Regarding Keriat Shema, even though we do not find any source that specifically requires us to wait for the rabbi, we deduce that we should do so from the following:

R. Yosef Caro (Orach Chayyim 61:3) states as follows, “Keriat Shema contains 245 words (tevot) and in order to achieve [the number] 248, which corresponds to the number of limbs in the body [and is also the number of the positive precepts], the chazzan concludes the Shema recital with ‘Hashem Elokeichem Emet’ – and then he repeats this verse.” The Rema adds, “And with this, when they hear these three words said by the chazzan, the congregation’s requirement is fulfilled …”

We can see that if there are individuals who do not say the words of Keriat Shema as fast as the chazzan, they will unfortunately not have fulfilled the requirement of 248 words.
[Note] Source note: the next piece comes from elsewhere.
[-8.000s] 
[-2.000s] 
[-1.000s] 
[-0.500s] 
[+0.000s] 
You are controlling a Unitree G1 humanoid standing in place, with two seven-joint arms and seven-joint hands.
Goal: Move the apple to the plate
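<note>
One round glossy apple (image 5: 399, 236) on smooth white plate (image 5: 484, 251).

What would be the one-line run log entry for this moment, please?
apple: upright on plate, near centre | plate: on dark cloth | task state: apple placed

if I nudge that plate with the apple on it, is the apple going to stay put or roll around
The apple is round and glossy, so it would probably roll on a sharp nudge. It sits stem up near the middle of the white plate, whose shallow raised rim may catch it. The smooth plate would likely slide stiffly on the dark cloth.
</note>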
Therefore, just as in the Shemoneh Esreh, we should wait for those who say the Shema “word by word”; thus waiting for the rabbi is the logical solution.
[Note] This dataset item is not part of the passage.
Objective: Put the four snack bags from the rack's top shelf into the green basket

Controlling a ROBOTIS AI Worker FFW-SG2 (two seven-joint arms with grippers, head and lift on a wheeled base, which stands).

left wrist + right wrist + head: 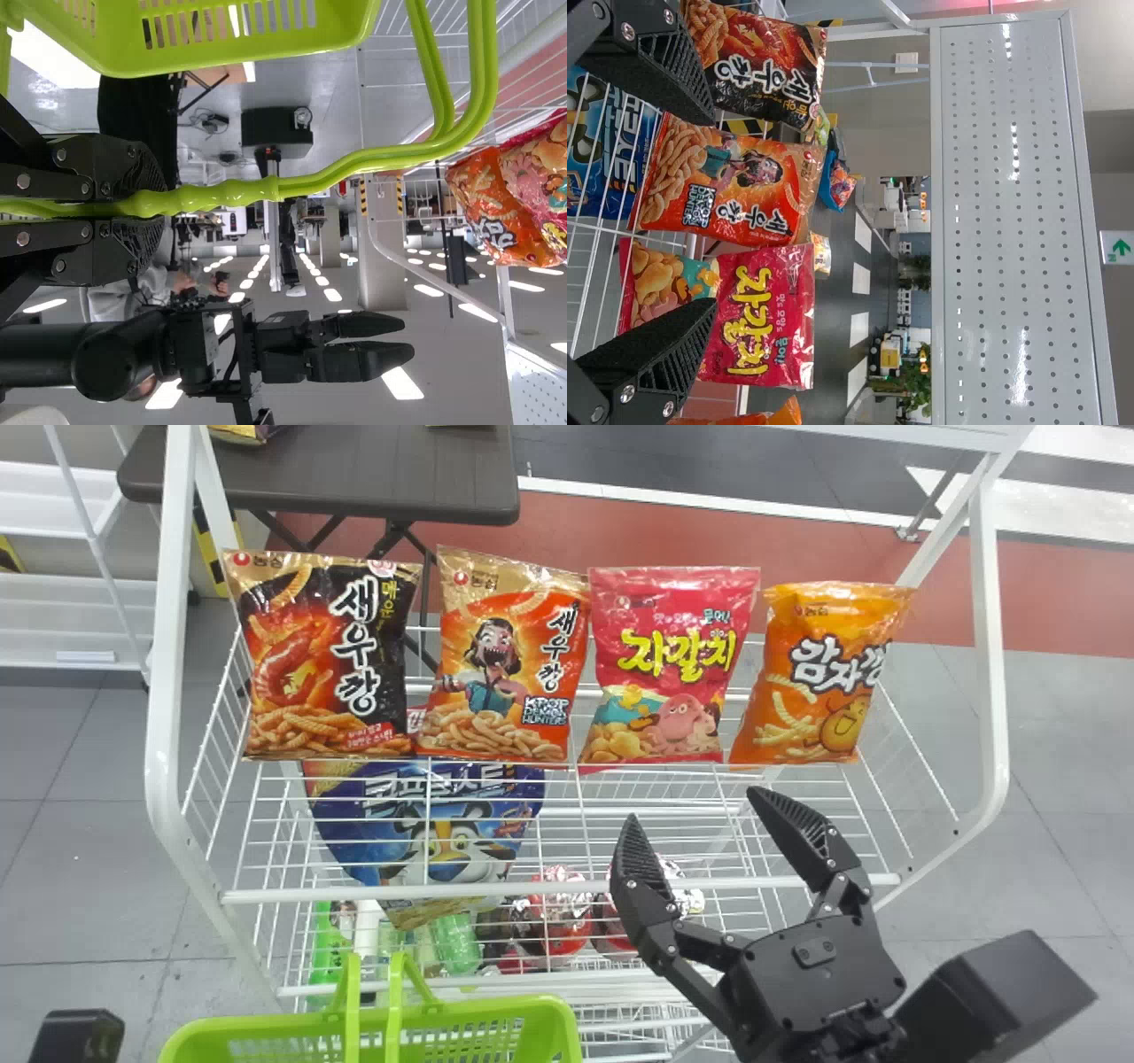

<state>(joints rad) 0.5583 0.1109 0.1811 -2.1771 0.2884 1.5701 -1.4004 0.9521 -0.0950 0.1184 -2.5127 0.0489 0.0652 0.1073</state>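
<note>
Pick one bag, and squeeze it softly
The white rack (989,646) stands beyond the green basket (505,1006), its top shelf holding all four bags upright: black (310,655), red-orange (505,664), pink (671,664), orange (819,673). The left gripper (158,202) is clamped on the basket's handle (221,193); the right gripper (692,806), empty, has its fingers spread. From here, I'd square up to one bag, straddle it without nudging its neighbour, and close gently, since puffy bags could crumple or slip.
</note>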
To summarize, we see that there are two rules related to waiting for the rabbi: first, it is an honor due to the rabbi; second, it is of important halachic benefit for the members of the congregation.

We also note that this honor accorded to the rabbi specifically at the prayer service is rooted, as we noted earlier, in the Gemara (Berachot 31a) describing the custom of R. Akiva who, cognizant of any inconvenience caused to the congregation, would cut his prayers short when praying with them. It is obvious that concern for their possible inconvenience must have been the result of an existing practice – to wait for R. Akiva, as well as for other scholars, before starting the Reader’s Repetition of the Shemoneh Esreh.
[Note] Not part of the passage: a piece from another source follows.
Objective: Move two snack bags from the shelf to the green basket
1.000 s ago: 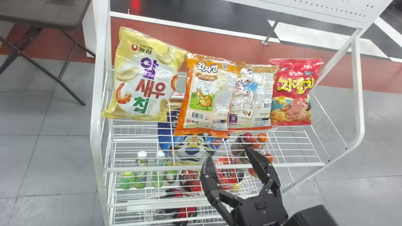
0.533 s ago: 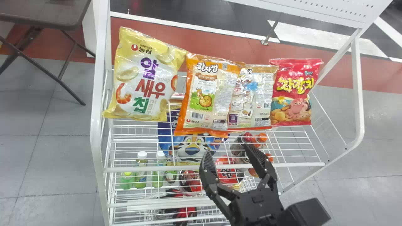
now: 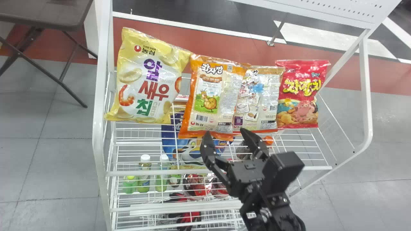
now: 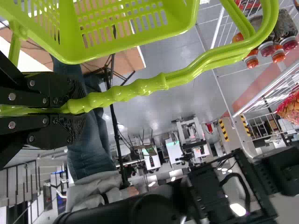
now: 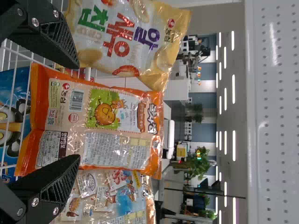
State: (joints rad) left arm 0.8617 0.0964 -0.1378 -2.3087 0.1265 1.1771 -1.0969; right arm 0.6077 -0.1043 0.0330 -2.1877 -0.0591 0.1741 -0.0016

In fact, to wait for the rabbi to finish before starting the Reader’s Repetition, or proceeding with the recital of the Shema, is not the gabbai’s dilemma, but rather the rabbi’s prerogative. And we would be well advised to emulate the age-old way in which a rabbi has to be honored.

About the Author: Rabbi Yaakov Klass, rav of Congregation K’hal Bnei Matisyahu in Flatbush, Brooklyn, is Torah Editor of The Jewish Press. He can be contacted at yklass@jewishpress.com.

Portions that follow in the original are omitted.